#### [PROBLEM STATEMENT]
In the listing below, pick out lines with "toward".

#### [INPUT DATA]
- Opening Delimiter -

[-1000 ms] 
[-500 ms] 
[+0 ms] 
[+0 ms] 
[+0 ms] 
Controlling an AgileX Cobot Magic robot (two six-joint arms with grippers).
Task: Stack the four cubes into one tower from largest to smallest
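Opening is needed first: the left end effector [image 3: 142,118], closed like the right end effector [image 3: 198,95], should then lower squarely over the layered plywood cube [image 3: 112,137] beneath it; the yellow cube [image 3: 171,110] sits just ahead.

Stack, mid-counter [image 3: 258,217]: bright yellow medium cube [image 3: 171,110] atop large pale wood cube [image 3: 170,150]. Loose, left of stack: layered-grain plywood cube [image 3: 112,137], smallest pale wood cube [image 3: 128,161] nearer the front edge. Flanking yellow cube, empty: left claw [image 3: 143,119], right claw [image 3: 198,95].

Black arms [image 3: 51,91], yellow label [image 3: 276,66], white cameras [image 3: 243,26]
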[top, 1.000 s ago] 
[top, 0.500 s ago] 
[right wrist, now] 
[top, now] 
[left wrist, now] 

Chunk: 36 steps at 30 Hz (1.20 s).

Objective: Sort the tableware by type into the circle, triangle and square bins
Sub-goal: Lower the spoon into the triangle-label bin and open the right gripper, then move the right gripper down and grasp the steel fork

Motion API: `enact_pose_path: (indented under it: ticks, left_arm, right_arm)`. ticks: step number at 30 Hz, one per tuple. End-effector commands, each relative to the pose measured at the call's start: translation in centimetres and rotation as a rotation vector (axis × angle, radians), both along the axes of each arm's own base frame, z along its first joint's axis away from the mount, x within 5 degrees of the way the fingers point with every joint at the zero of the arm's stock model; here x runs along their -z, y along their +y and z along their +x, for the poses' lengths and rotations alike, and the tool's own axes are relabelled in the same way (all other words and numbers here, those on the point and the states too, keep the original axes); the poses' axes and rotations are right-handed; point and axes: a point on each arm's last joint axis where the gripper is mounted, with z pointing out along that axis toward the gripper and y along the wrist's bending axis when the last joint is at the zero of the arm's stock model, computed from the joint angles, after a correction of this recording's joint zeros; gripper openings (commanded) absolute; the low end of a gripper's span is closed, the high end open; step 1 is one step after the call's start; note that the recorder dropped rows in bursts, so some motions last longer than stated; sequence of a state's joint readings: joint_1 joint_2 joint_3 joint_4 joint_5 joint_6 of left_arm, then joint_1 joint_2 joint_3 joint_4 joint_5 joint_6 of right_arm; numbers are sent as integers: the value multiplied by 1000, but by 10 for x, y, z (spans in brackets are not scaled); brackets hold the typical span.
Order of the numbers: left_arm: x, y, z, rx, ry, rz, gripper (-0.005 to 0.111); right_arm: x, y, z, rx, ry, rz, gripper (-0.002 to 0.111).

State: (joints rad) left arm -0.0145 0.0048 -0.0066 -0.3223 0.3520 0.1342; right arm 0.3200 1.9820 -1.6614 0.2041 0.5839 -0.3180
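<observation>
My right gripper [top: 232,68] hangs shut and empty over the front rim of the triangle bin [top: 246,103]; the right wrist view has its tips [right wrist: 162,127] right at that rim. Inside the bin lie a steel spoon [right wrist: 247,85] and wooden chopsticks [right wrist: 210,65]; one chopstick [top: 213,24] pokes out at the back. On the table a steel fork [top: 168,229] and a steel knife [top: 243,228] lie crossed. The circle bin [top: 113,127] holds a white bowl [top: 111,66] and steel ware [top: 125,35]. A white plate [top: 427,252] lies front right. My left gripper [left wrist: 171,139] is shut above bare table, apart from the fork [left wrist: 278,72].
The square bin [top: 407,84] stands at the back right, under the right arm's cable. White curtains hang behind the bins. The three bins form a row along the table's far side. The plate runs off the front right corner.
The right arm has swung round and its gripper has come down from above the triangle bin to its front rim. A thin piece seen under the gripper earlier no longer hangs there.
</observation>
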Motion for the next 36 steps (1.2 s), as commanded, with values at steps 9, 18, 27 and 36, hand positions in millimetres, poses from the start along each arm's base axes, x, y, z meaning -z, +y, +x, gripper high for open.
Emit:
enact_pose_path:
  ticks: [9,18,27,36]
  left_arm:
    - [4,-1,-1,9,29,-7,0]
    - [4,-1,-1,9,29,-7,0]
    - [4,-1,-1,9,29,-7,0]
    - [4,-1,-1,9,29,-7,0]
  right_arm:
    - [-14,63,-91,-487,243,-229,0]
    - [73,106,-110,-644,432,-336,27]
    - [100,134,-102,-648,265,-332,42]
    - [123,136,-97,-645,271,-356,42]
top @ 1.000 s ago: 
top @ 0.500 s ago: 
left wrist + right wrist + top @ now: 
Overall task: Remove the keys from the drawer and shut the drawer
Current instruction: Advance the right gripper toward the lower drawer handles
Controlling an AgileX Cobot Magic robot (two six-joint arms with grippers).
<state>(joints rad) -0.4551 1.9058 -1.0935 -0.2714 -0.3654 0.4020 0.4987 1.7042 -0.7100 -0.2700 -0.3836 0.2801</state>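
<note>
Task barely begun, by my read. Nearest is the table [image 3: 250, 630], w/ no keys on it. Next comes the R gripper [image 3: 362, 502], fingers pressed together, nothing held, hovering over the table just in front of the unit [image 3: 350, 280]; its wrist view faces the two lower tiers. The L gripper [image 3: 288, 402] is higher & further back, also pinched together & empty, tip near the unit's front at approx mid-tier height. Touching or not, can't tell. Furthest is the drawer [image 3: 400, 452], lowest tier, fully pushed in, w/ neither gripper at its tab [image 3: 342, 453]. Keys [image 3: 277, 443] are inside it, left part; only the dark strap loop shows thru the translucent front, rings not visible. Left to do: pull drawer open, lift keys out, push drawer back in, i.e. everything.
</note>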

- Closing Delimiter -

#### [RESULT OF THE EXERCISE]
Motion API: `enact_pose_path: (indented under it: ticks, left_arm, right_arm)`. ticks: step number at 30 Hz, one per tuple. End-effector commands, each relative to the pose measured at the call's start: translation in centimetres and rotation as a rotation vector (axis × angle, radians), both along the axes of each arm's own base frame, z along its first joint's axis away from the mount, x within 5 degrees of the way the fingers point with every joint at the zero of the arm's stock model; here x runs along their -z, y along their +y and z along their +x, for the poses' lengths and rotations alike, and the tool's own axes are relabelled in the same way (all other words and numbers here, those on the point and the states too, keep the original axes); the poses' axes and rotations are right-handed; point and axes: a point on each arm's last joint axis where the gripper is mounted, with z pointing out along that axis toward the gripper and y along the wrist's bending axis when the last joint is at the zero of the arm's stock model, computed from the joint angles, after a correction of this recording's joint zeros; gripper openings (commanded) absolute; the low end of a gripper's span is closed, the high end open; step 1 is one step after the call's start; note that the recorder dropped rows in bursts, so some motions last longer than stated; sequence of a state's joint readings: joint_1 joint_2 joint_3 joint_4 joint_5 joint_6 of left_arm, then joint_1 joint_2 joint_3 joint_4 joint_5 joint_6 of right_arm; numbers are sent as integers: the value multiplied by 1000, but by 10 for x, y, z (spans in brackets are not scaled); brackets hold the typical span.
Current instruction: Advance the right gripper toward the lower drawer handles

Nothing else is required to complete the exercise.